INFORMATION SHOWN:
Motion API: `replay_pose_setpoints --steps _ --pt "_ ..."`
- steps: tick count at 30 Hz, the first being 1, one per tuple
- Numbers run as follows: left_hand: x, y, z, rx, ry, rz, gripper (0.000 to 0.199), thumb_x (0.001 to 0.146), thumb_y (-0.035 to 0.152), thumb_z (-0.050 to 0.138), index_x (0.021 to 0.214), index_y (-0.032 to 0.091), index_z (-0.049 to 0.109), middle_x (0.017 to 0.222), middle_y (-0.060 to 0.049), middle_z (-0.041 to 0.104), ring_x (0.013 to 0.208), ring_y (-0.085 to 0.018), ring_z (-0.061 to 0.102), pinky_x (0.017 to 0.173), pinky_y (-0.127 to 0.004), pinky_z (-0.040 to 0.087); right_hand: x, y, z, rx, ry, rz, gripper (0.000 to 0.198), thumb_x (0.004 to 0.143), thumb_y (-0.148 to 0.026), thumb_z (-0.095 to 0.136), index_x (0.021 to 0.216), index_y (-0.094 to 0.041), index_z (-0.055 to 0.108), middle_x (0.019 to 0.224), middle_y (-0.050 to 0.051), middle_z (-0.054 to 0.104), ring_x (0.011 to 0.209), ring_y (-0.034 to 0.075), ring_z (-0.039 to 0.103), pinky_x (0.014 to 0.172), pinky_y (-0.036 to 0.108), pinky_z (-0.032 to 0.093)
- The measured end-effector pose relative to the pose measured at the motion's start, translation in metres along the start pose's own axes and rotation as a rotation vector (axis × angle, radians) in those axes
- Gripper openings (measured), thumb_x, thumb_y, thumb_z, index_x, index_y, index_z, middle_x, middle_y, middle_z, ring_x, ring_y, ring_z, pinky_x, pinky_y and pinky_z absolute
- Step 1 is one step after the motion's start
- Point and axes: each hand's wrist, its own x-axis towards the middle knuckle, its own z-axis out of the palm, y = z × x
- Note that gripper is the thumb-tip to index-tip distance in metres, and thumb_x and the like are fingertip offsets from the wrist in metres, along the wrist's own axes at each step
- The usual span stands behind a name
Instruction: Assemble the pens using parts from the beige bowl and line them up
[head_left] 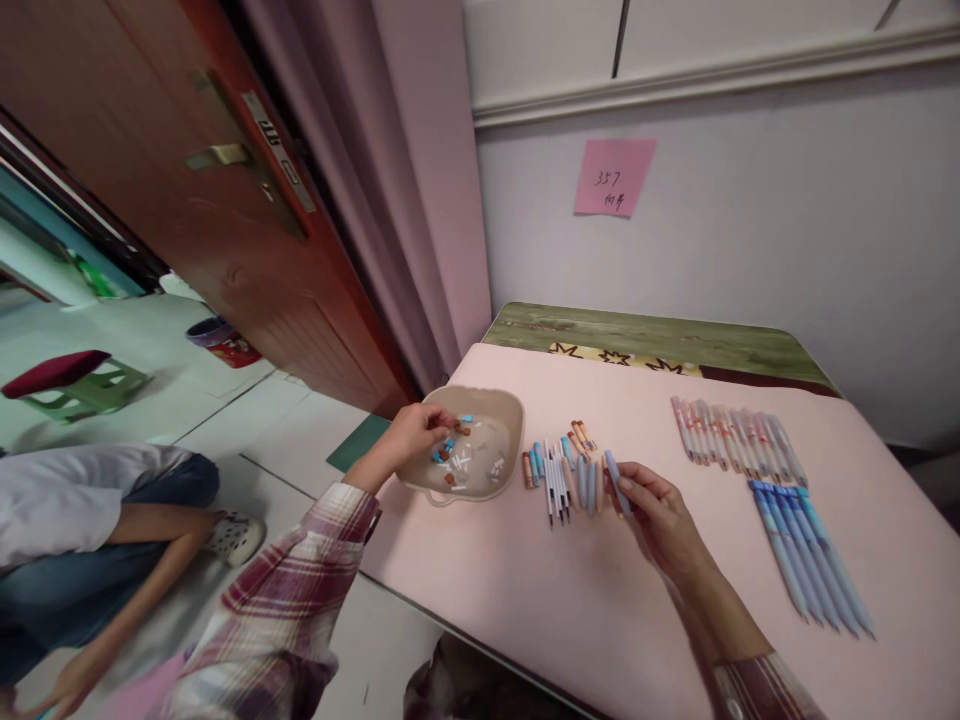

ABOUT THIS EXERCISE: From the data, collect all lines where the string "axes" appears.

RESULT:
- The measured end-effector pose relative to the pose measured at the motion's start, translation in metres along the start pose's own axes and rotation as a rotation vector (axis × angle, radians) in those axes
- Point and axes: each hand's wrist, its own x-axis towards the middle knuckle, its own z-axis out of the palm, y = z × x
- Note that gripper is the thumb-tip to index-tip distance in metres, and thumb_x and the like are fingertip offsets from the wrist in metres, along the wrist's own axes at each step

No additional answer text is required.